A sette anni dalla deposizione di Ben Alì, le disuguaglianze in Tunisia sono aumentate, le politiche economiche non sono cambiate e i rincari di generi di consumo hanno provocato le proteste spontanee di questi giorni. Il governo reprime e i media ridicolizzano e criminalizzano. Un morto e 206 arrestati. La corrispondenza di Debora Delpistoia di Osservatorio Iraq.
206 arrestati, decine di feriti e un morto in circostanze da chiarire. È questo il bilancio delle proteste registrate negli ultimi giorni in Tunisia. A scendere in piazza sono stati cittadini dei quartieri popolari di Tunisi e di zone dell’entroterra, dove la povertà e le disuguaglianze si fanno più sentire.
Una protesta spontanea, seguita all’entrata in vigore della Finanziaria 2018, che ha introdotto rincari su generi di consumo come carburanti, telefonia e frutta e verdura.
Dalla Tunisia Debora Delpistoia di Osservatorio Iraq racconta la situazione ai nostri microfoni: “Dalla caduta di Ben Alì, il cui settimo anniversario ricorre domenica, le politiche economiche dei governi che si sono succeduti non sono cambiate, le disuguaglianze sono aumentate e i rincari colpiscono le fasce più poveri della popolazione“.
A peggiorare la già difficile condizione economica è la svalutazione del dinaro, che negli ultimi due anni si è deprezzato quasi del 400% rispetto all’euro.
Lo scoppio delle proteste, dunque, era prevedibile e non sorprende nemmeno se, nel corso delle manifestazioni, siano stati presi d’assalto alcuni negozi.

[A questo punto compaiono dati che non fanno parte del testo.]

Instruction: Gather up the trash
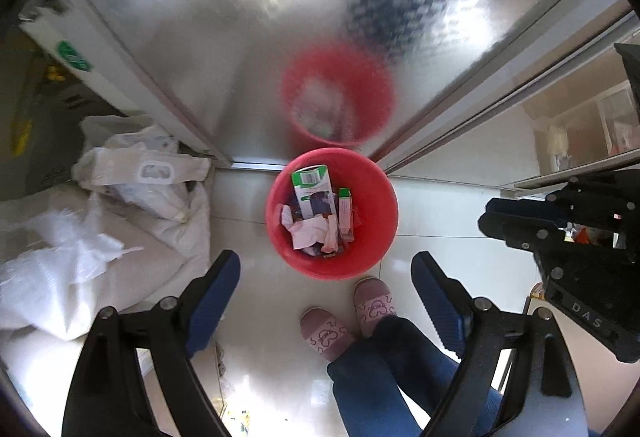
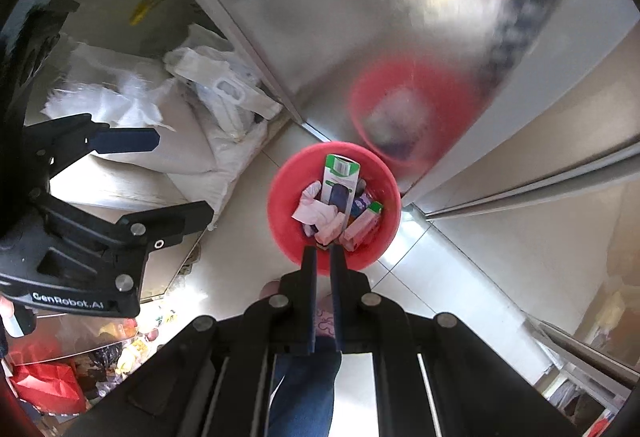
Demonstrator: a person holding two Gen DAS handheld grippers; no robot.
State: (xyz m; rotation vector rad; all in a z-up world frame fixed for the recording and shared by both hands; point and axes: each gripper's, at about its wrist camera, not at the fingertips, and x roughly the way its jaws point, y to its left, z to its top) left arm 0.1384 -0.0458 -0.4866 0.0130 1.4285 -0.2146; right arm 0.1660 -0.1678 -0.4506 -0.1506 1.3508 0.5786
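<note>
Left wrist view, left gripper (image 1: 326,269) fingers spread, pointing down over red bin (image 1: 376,193)

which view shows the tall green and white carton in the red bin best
The left wrist view: the tall green and white carton stands unobstructed in the round red plastic bin. The right wrist view shows it too, tilted, just beyond that gripper's fingertips.

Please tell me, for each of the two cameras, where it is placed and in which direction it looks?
Left wrist: on the left gripper, looking steeply down at the red bin; open fingers, slippers, jeans and the right gripper show.
Right wrist: on the right gripper, looking down at the same bin; shut fingers, jeans and the left gripper show.
Shared: bin, carton, white bags, metal door.
</note>
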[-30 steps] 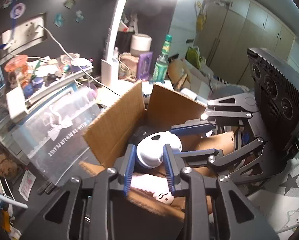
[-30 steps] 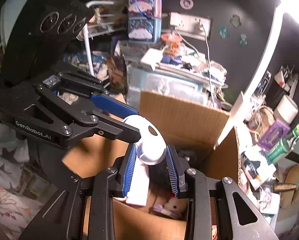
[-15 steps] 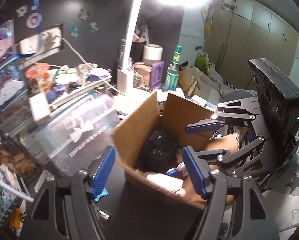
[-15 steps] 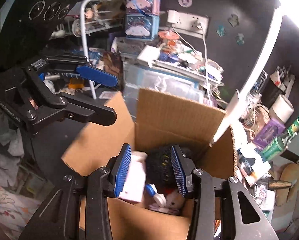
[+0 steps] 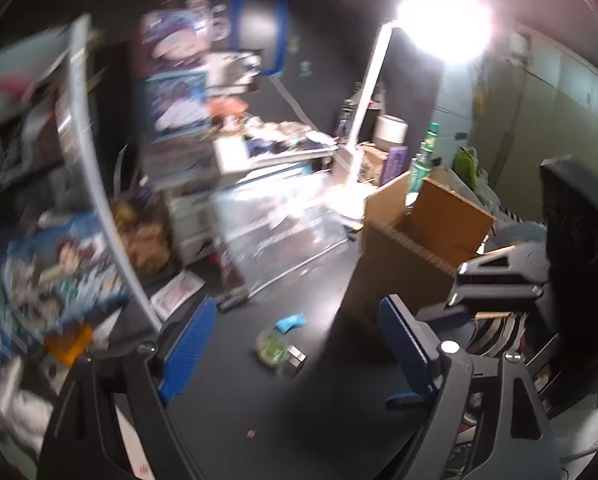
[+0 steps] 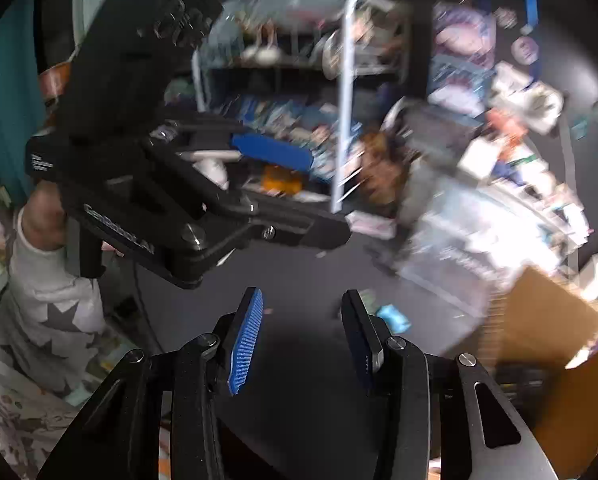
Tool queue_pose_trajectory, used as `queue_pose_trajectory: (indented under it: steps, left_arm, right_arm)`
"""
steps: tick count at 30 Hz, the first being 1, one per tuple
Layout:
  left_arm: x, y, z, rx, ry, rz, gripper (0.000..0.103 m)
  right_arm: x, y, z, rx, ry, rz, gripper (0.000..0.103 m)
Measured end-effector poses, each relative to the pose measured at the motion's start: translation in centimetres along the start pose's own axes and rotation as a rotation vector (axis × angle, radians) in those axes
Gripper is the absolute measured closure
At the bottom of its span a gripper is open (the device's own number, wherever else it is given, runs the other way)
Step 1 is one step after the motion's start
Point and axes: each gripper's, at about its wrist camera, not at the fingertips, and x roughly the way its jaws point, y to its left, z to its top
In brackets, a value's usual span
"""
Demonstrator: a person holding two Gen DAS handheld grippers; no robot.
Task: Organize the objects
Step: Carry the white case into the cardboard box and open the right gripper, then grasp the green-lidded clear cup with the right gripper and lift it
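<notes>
The open cardboard box (image 5: pixel 427 240) stands on the dark table (image 5: pixel 259 400), to the right in the left wrist view and at the right edge of the right wrist view (image 6: pixel 547 320). My left gripper (image 5: pixel 299 344) is open and empty above the table, left of the box. A small green round object (image 5: pixel 271 350), a blue piece (image 5: pixel 290 322) and a little grey block (image 5: pixel 296 357) lie between its fingers' line of sight. My right gripper (image 6: pixel 303 332) is open and empty; the blue piece (image 6: pixel 395 317) lies just past its right finger. Both views are blurred by motion.
A clear plastic bin (image 5: pixel 283 224) and stacked boxes stand behind the table. A white wire rack (image 6: pixel 347 92) with packets stands at the back left. A bright lamp (image 5: pixel 443 24) on a white arm stands behind the box. The left gripper's body (image 6: pixel 147 128) fills the right view's upper left.
The white object held over the box a second ago is out of both grippers. Both grippers have opened and swung left, away from the box, toward the small items on the table.
</notes>
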Motion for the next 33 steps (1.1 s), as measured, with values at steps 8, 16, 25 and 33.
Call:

Diverso, invece, quanto accaduto alla sinagoga di Djerba, dove sono state rinvenute due molotov. Proprio come accadde alla scuola Diaz durante il G8 di Genova 2001, infatti, il rinvenimento delle molotov potrebbe rientrare in un tentativo di criminalizzare i manifestanti, come stanno facendo media e politica.